Aim of the exercise: Report every line of the records beneath this task that holds the string "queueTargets".
(Input material begins)
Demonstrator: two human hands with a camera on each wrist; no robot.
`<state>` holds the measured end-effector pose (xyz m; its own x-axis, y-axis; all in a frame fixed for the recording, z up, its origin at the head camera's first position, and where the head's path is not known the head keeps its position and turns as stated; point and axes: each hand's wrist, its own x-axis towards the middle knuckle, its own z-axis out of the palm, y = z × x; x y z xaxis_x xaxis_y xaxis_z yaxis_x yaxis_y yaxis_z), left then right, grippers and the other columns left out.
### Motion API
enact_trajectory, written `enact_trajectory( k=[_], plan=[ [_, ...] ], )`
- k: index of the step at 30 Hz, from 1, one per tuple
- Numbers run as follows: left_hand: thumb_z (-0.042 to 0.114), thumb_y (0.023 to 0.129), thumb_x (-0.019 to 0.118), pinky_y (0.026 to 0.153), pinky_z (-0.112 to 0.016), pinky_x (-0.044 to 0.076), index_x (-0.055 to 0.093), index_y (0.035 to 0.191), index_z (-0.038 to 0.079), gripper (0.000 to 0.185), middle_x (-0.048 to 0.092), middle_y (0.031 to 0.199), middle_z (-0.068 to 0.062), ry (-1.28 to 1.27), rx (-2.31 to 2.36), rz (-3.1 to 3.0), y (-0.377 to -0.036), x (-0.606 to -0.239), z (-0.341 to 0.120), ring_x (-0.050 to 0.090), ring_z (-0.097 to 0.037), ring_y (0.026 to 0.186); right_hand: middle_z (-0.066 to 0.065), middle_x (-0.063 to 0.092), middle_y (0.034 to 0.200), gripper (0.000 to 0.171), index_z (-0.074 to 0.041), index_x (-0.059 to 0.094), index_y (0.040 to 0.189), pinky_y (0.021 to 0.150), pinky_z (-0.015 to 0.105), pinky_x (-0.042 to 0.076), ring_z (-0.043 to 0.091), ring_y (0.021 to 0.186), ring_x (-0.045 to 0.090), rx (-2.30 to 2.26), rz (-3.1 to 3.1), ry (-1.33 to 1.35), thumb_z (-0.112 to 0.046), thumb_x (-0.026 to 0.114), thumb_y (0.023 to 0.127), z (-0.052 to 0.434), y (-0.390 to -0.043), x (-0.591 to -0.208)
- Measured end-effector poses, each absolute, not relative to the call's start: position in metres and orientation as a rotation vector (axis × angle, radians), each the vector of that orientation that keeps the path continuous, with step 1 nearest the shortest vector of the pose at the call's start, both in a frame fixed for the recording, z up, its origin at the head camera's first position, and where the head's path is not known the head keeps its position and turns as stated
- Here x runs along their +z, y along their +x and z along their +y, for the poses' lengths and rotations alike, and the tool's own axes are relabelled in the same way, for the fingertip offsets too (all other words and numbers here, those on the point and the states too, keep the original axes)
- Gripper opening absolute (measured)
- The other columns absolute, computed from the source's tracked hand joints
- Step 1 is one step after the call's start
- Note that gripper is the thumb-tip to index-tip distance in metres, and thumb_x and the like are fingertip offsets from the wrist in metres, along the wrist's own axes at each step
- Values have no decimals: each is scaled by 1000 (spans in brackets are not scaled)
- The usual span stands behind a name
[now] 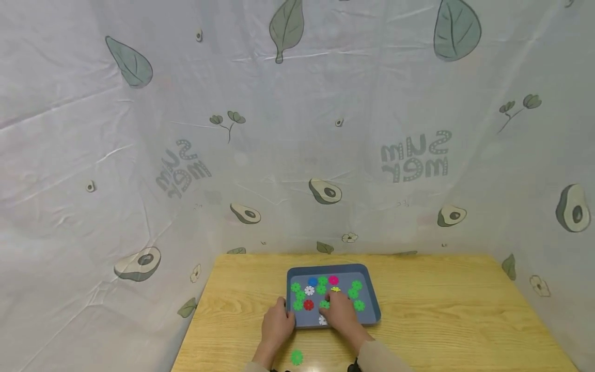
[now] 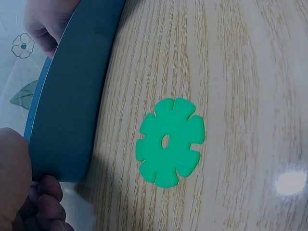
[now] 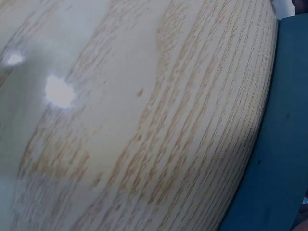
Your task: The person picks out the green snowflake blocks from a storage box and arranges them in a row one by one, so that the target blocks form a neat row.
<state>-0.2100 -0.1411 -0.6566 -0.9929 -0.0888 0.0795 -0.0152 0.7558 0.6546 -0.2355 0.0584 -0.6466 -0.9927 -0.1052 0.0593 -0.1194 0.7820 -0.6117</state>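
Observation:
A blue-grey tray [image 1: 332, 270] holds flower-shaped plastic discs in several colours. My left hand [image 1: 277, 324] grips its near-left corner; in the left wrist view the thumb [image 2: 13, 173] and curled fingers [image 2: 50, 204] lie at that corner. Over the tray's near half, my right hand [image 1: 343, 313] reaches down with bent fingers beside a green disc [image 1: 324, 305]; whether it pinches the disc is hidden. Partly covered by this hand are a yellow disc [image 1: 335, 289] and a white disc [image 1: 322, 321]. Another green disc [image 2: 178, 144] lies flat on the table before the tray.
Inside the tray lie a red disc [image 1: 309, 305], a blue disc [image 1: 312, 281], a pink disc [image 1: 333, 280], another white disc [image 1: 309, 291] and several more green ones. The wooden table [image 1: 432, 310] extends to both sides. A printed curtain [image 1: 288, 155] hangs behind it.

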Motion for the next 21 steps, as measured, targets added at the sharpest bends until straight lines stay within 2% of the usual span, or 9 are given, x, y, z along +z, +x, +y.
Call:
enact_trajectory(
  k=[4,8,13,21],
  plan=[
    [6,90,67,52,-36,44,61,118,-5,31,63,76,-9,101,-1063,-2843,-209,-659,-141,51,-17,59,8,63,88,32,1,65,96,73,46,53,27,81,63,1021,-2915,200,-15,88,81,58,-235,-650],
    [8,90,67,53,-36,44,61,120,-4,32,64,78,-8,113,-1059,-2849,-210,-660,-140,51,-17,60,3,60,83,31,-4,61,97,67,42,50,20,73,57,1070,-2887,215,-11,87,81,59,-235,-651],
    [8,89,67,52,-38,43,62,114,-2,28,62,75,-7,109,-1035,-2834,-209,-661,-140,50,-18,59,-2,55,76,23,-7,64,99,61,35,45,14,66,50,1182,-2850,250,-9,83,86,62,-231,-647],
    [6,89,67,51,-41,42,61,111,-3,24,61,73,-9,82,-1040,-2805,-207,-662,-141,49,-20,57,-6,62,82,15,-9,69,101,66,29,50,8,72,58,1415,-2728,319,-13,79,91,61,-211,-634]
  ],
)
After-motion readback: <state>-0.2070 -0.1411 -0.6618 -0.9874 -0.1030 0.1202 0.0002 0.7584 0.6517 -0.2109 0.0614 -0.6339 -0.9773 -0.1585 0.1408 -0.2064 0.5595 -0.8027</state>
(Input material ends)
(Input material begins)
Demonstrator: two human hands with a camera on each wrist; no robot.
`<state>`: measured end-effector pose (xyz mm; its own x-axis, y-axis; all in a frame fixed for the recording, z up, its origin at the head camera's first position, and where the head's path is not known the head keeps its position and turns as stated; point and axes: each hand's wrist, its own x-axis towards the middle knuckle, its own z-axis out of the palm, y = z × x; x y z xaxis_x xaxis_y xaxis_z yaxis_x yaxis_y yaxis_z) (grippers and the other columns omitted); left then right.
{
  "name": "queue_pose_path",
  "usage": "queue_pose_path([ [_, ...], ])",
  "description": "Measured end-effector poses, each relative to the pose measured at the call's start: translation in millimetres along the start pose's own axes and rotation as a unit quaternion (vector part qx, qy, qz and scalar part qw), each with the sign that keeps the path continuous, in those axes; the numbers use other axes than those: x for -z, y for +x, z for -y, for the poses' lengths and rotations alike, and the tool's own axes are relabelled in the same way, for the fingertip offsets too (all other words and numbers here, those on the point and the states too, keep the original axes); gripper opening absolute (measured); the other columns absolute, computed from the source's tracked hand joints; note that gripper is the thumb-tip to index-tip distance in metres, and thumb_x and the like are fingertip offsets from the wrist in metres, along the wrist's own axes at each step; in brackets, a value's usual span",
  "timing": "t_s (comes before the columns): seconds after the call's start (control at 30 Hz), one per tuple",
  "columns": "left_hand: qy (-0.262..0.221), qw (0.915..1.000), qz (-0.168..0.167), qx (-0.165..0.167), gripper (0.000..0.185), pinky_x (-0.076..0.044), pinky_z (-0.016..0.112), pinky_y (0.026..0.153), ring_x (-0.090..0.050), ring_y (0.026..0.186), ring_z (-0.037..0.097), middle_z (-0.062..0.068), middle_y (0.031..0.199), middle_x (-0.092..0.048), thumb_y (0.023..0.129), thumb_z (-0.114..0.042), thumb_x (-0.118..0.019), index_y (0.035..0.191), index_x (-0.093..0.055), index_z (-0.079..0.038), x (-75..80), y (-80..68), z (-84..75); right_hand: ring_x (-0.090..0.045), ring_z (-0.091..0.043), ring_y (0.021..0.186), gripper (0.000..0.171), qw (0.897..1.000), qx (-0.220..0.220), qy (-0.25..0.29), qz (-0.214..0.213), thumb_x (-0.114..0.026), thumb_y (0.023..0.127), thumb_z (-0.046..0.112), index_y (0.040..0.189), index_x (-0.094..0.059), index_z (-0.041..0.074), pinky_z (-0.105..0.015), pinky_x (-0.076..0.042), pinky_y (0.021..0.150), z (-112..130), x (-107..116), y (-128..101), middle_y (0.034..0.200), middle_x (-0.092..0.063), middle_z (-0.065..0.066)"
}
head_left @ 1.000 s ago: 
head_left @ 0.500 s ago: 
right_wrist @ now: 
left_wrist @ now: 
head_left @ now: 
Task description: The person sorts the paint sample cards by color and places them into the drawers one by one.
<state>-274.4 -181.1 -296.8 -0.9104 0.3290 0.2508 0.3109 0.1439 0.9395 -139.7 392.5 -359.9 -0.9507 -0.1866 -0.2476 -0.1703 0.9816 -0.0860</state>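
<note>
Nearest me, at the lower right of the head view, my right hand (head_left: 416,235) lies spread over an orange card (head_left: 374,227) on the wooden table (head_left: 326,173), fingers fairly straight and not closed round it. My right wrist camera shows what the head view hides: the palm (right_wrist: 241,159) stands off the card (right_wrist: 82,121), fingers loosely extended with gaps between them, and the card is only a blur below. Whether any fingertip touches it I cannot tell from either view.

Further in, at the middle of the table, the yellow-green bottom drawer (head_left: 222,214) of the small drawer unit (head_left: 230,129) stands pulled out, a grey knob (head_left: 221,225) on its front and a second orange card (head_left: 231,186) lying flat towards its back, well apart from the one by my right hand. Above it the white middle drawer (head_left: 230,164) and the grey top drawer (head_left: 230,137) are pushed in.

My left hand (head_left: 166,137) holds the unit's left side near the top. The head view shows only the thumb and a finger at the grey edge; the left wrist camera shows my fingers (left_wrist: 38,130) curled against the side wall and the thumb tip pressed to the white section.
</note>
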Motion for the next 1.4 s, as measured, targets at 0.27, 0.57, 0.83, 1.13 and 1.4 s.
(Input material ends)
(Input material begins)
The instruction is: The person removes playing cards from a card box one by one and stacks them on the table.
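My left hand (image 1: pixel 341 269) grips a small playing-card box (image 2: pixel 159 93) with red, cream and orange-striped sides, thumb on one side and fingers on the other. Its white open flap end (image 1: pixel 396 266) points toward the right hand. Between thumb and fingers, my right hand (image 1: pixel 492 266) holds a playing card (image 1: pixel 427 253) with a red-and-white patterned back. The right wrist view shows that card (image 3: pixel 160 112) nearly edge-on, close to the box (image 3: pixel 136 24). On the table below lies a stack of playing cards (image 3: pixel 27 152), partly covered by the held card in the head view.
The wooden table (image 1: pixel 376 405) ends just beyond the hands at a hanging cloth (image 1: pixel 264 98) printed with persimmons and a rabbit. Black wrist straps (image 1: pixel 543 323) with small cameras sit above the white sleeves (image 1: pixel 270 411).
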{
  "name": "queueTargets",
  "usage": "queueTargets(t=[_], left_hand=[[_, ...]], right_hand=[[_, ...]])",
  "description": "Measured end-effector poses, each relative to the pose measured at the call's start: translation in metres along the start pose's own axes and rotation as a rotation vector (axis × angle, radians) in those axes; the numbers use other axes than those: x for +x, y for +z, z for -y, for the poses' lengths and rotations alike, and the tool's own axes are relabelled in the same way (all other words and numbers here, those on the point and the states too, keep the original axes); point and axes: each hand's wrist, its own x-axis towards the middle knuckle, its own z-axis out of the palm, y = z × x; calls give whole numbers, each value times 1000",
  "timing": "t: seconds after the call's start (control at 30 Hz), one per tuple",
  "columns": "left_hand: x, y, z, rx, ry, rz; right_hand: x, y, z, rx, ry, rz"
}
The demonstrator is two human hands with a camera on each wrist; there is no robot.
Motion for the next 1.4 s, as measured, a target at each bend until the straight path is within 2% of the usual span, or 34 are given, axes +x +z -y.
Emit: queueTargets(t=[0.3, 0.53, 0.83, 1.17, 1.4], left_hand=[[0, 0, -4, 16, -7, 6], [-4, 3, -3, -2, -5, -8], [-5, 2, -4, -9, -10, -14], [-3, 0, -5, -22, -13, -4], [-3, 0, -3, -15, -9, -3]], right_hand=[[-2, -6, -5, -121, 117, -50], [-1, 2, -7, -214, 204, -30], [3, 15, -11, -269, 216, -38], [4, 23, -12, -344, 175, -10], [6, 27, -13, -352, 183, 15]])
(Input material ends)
Worked solution:
  "name": "queueTargets",
  "usage": "queueTargets(t=[_], left_hand=[[_, ...]], right_hand=[[_, ...]])",
Emit: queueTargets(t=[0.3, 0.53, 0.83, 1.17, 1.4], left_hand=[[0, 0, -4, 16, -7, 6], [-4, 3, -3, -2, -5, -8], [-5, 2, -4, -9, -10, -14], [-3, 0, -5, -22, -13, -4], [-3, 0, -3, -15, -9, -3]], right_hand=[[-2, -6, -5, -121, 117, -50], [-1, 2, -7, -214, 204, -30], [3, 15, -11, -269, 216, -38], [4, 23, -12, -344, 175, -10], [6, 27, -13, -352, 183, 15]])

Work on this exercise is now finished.